▶ REQUIREMENT:
Can you restate the lines of the entries below, word for word, from the first one through the line that includes "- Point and"?

━━━━━ MATERIAL FOR THIS EXERCISE

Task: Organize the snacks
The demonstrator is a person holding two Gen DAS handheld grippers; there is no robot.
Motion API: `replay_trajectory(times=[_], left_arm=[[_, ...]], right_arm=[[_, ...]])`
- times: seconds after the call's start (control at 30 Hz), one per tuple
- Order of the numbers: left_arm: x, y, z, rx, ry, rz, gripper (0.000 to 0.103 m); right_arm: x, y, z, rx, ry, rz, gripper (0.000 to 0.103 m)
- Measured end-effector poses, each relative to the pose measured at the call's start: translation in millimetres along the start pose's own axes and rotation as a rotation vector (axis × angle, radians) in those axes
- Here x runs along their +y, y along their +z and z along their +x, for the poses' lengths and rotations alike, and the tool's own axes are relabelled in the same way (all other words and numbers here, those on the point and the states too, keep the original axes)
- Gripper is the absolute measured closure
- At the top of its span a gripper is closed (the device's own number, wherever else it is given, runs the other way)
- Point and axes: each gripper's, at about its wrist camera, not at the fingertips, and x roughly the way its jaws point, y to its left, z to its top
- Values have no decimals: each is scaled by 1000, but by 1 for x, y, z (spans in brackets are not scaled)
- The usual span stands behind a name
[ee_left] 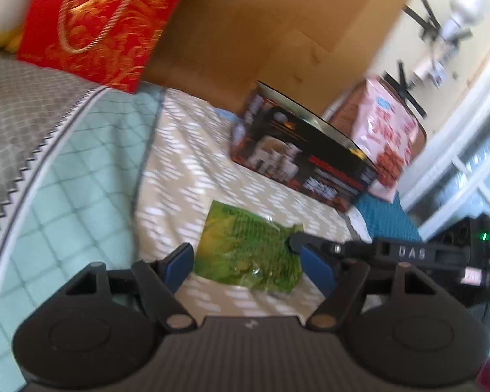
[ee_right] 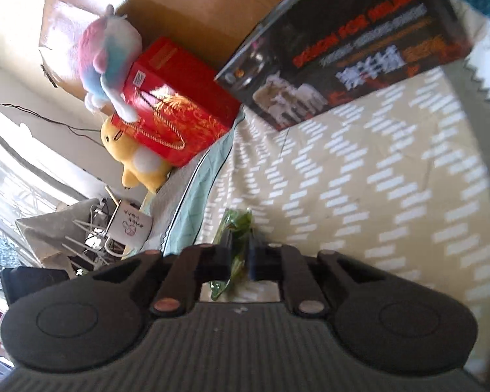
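A green snack packet (ee_left: 248, 254) lies on the beige patterned cloth (ee_left: 186, 176). My left gripper (ee_left: 248, 261) is open, its blue-padded fingers either side of the packet. My right gripper (ee_right: 238, 254) is shut on the same green packet (ee_right: 235, 228), seen edge-on between its fingers; in the left wrist view its black fingertip (ee_left: 297, 241) grips the packet's right edge. A black snack box (ee_left: 303, 156) stands behind, also in the right wrist view (ee_right: 352, 45). A pink snack bag (ee_left: 385, 134) leans behind the box.
A red gift bag (ee_left: 98, 23) with gold cord, a yellow plush (ee_right: 130, 153) and a pink-blue plush (ee_right: 111, 49) stand at the back by a cardboard box (ee_left: 277, 26). A white mug (ee_right: 130, 228) and cables sit beside the bed edge.
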Motion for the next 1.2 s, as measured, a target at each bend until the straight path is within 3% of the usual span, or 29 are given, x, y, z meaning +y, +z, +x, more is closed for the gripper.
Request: replay_trajectory(times=[0.17, 0.4, 0.53, 0.6, 0.67, 0.83, 1.0, 1.2], left_arm=[[-27, -13, 8, 31, -61, 67, 24], [-26, -19, 11, 46, -167, 26, 22], [-20, -18, 10, 40, -198, 1, 21], [-20, -18, 11, 38, -202, 3, 21], [-22, -18, 12, 37, -196, 13, 20], [-15, -16, 12, 39, -223, -23, 19], [2, -10, 9, 32, -263, -124, 19], [6, -5, 7, 54, -345, -213, 15]], right_arm=[[-8, -5, -33, -34, -11, -31, 91], [-17, -8, -55, -83, 50, -16, 87], [-9, -16, -40, -60, -50, -94, 67], [-6, -19, -37, -48, -61, -128, 68], [-5, -20, -38, -47, -27, -132, 83], [-1, -23, -41, -65, -17, -150, 84], [-22, -17, -52, -93, 26, -19, 84], [-49, -15, -65, -93, 200, 185, 87]])
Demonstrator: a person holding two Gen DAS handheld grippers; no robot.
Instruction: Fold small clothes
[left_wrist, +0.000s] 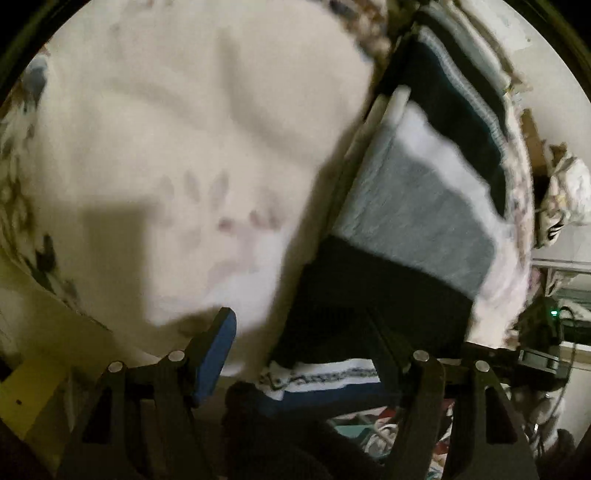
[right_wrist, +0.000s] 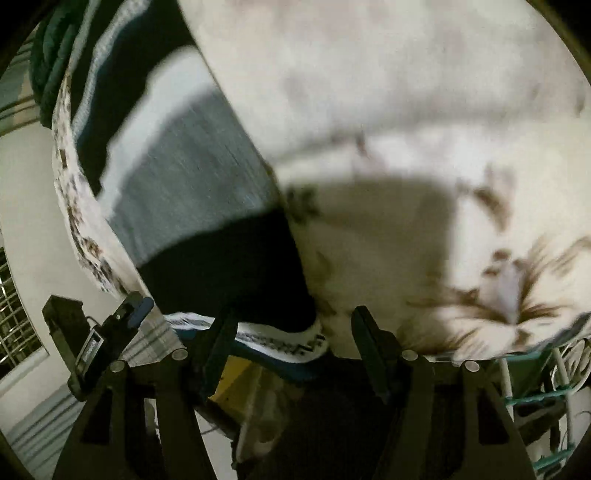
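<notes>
Both wrist cameras look steeply down, close over the floral bedsheet. The left view has the folded striped garment at its right; the right view, at its left.

One striped garment, two tongs

Left gripper: black linkage arms, silver pivot pins, blue pad on one finger. Right gripper: same black arms, silver pins, black fingers.
</notes>
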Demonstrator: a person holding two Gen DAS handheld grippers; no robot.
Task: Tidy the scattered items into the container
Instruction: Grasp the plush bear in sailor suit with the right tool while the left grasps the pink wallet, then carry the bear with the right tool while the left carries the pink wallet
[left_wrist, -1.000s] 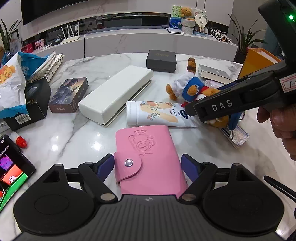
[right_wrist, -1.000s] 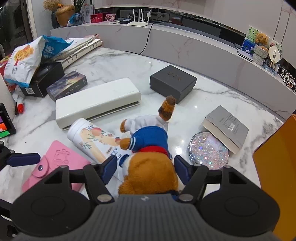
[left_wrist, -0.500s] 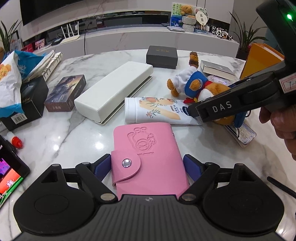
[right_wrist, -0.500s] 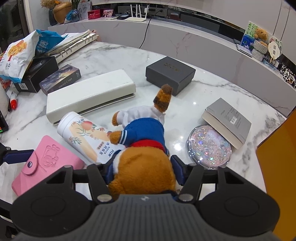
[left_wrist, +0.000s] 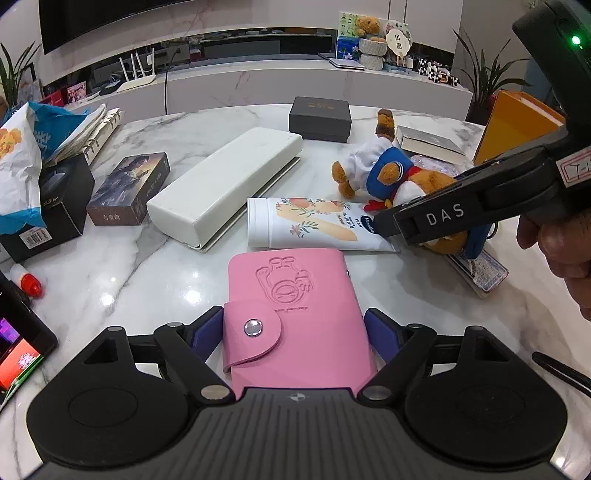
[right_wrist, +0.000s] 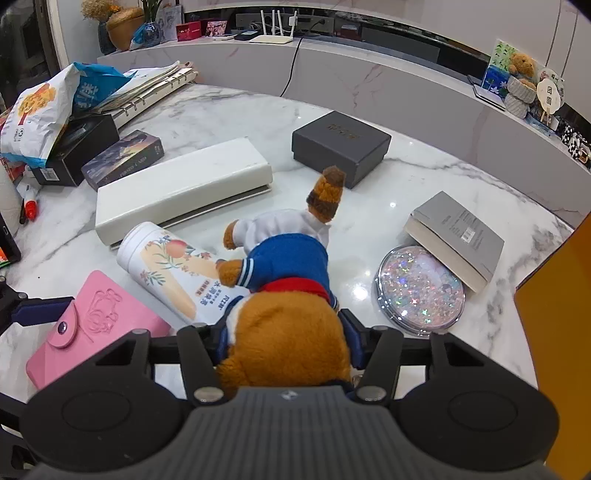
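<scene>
A pink card wallet (left_wrist: 295, 314) lies on the marble table between the fingers of my left gripper (left_wrist: 295, 332), whose pads press its two sides; it also shows in the right wrist view (right_wrist: 96, 328). My right gripper (right_wrist: 284, 339) is shut on the head of a plush bear (right_wrist: 284, 295) in a blue and white outfit, seen from the side in the left wrist view (left_wrist: 391, 177). The orange container (right_wrist: 561, 314) stands at the right; it also shows in the left wrist view (left_wrist: 517, 122).
A white printed tube (right_wrist: 173, 269), long white box (right_wrist: 181, 192), dark grey box (right_wrist: 340, 144), grey book (right_wrist: 454, 236) and glitter disc (right_wrist: 421, 291) lie around the bear. Snack bag (left_wrist: 14, 162), black box, binder, card box (left_wrist: 129, 188) and phone (left_wrist: 18, 347) sit at left.
My right gripper closed onto the bear's head and has lifted it slightly. My left gripper's fingers have closed in against the pink wallet's sides.
</scene>
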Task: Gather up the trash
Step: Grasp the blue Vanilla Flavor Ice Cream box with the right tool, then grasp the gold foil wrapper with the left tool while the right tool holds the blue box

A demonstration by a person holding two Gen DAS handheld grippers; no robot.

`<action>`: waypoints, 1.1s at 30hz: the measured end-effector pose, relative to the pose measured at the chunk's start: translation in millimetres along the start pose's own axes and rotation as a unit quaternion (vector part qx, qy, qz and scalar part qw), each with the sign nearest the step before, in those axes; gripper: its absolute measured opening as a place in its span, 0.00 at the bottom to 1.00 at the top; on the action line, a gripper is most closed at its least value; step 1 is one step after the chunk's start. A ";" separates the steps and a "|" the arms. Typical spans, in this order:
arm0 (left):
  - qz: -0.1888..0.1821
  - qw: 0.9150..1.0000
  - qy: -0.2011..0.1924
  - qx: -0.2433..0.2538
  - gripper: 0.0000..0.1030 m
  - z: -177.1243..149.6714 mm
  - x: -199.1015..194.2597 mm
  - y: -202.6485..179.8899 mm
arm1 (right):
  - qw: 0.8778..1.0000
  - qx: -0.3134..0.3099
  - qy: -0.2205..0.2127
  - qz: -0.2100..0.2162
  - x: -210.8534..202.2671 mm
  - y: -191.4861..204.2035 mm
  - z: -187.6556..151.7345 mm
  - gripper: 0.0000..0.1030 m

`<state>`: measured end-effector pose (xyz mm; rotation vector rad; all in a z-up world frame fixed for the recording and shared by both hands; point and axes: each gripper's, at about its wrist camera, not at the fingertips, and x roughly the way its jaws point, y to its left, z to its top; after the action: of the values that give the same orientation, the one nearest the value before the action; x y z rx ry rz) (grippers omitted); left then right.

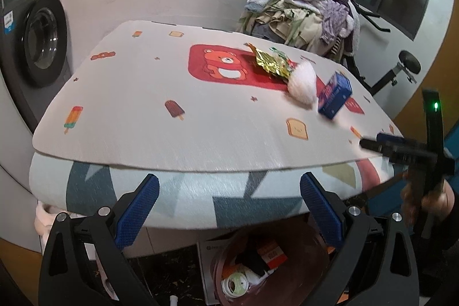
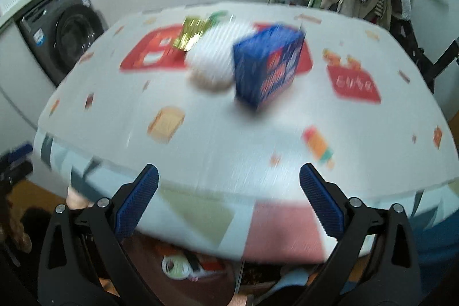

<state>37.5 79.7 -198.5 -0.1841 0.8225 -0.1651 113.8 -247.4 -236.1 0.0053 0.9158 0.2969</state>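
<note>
Left gripper (image 1: 229, 205) sits below and just short of the table's near edge (image 1: 200, 167), jaws spread wide, nothing between the blue pads (image 1: 137, 211); the tablecloth (image 1: 160, 111) overhangs right ahead of the fingertips. Wide bare stretch of cloth ahead and to the left; all the trash is ahead-right: gold foil wrapper (image 1: 271, 62) farthest, white crumpled wad (image 1: 302, 83) touching it on the near side, blue box (image 1: 335, 95) just beside the wad, nearer the right edge. Trash bin (image 1: 258, 265) is directly under the left gripper, below table level, already holding a tape roll and an orange-labelled pack; label text not readable. Right gripper (image 2: 229, 205), jaws also wide and empty, hovers at the near table edge (image 2: 200, 177), aimed at the blue box (image 2: 268, 65), which lies straight ahead mid-table, tilted, with the white wad (image 2: 212, 62) touching its left side and the foil wrapper (image 2: 192, 32) beyond that. Right view is heavily motion-blurred; box print is red and white, can't read it. From the left camera the right tool shows at far right with a green LED lit. Beyond the far table edge: clothes pile (image 1: 309, 13) ahead-right, washing machine (image 1: 37, 39) far left.
</note>
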 end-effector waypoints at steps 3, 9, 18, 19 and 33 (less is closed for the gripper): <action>-0.002 1.000 -0.001 -0.004 0.93 12.4 4.6 3.8 | 0.999 0.039 -0.005 -0.007 6.9 -16.4 30.7 0.94; -0.007 1.000 -0.005 -0.015 0.93 37.3 16.9 8.3 | 0.993 0.113 -0.018 0.002 29.2 -42.9 76.5 0.94; -0.025 0.999 0.005 -0.025 0.93 62.6 43.6 5.1 | 0.985 0.172 0.010 -0.002 77.7 -59.6 106.6 0.88; -0.029 0.999 0.007 -0.025 0.93 66.0 48.2 3.4 | 0.984 0.179 0.017 0.000 82.9 -62.6 106.6 0.88; -0.110 0.990 0.046 -0.080 0.50 134.1 136.4 -17.4 | 0.982 0.179 -0.014 0.065 42.0 -80.5 86.7 0.43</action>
<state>226.6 46.4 -202.2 -0.4202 0.9069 -0.3167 225.7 -303.4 -226.2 0.4016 0.9332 0.2492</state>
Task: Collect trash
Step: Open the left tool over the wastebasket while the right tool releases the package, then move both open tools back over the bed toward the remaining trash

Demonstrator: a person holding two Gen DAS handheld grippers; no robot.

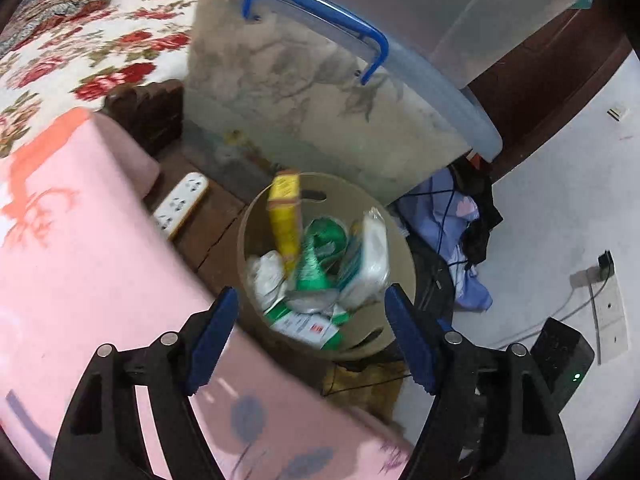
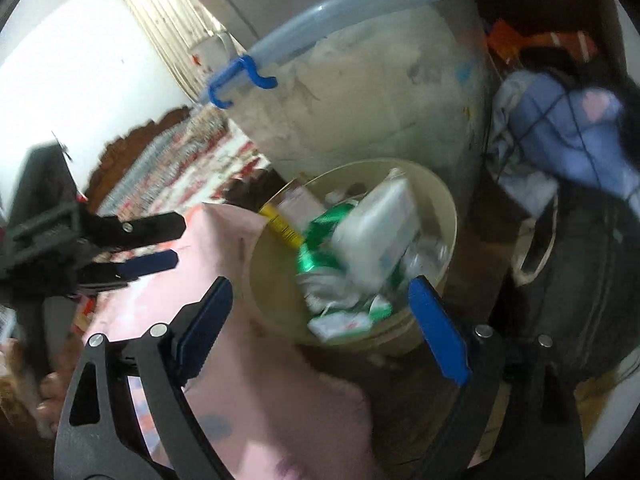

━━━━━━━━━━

▶ EXERCISE SOLUTION:
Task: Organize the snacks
The demonstrator is a person holding two Gen DAS handheld grippers; there is no robot.
Motion API: `replay_trajectory(times=[_], left_arm=[[_, ...]], right_arm=[[_, ...]])`
- times: seconds after the call's start (control at 30 Hz), one per tuple
- Order of the numbers: left_arm: x, y, z, rx, ry, rz, gripper (0.000 to 0.103 m); right_arm: x, y, z, rx, ry, rz, gripper (0.000 to 0.103 m)
- Measured end-effector poses, each relative to the pose measured at the call's start: translation in millimetres along the start pose's own axes and rotation as a rotation vector (axis × angle, radians) in those axes
- Here x runs along their +y, y along their +z and z along their +x, for the poses' lengths and rotations alike, and the tool's own axes are relabelled in the same way (all other words and numbers here, those on the point and the states too, keep the original axes)
- Gripper is the absolute measured closure
- At the top of its span a gripper is closed (the device's own number, wherever else it is given, runs the other way)
- Point and axes: each gripper's, at about its wrist camera, not at the fingertips, and x roughly the way its jaws point, y to its left, z to its top

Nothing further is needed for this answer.